Our ability to commercialize any products successfully also will depend in part on the extent to which reimbursement for these products and related treatments will be available from government authorities, private health insurers and other organizations. Even if we succeed in bringing one or more products to the market, these products may not be considered cost-effective, and the amount reimbursed for any products may be insufficient to allow us to sell our products on a competitive basis. Because our programs are in the early stages of development, we are unable at this time to determine their cost effectiveness or the likely level or method of reimbursement. Increasingly, the third-party payors who reimburse patients or healthcare providers, such as government and private insurance plans, are requiring that drug companies provide them with predetermined discounts from list prices, and are seeking to reduce the prices charged or the amounts reimbursed for biopharmaceutical products. If the price we are able to charge for any products we develop, or the reimbursement provided for such products, is inadequate in light of our development and other costs, our return on investment could be adversely affected.

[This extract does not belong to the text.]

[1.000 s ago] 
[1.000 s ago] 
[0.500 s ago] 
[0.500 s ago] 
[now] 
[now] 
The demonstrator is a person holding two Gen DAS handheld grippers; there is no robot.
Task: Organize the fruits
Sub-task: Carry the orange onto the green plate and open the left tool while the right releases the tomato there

There is significant uncertainty related to third-party payor coverage and reimbursement of newly approved products. In the United States, for example, principal decisions about reimbursement for new products are typically made by the Centers for Medicare & Medicaid Services, or CMS, an agency within the U.S. Department of Health and Human Services, or HHS. CMS decides whether and to what extent a new product will be covered and reimbursed under Medicare, and private third-party payors often follow CMS’s decisions regarding coverage and reimbursement to a substantial degree. However, one third-party payor’s determination to provide coverage for a product candidate does not assure that other payors will also provide coverage for the product candidate. As a result, the coverage determination process is often time-consuming and costly. This process will require us to provide scientific and clinical support for the use of our products to each third-party payor separately, with no assurance that coverage and adequate reimbursement will be applied consistently or obtained in the first instance.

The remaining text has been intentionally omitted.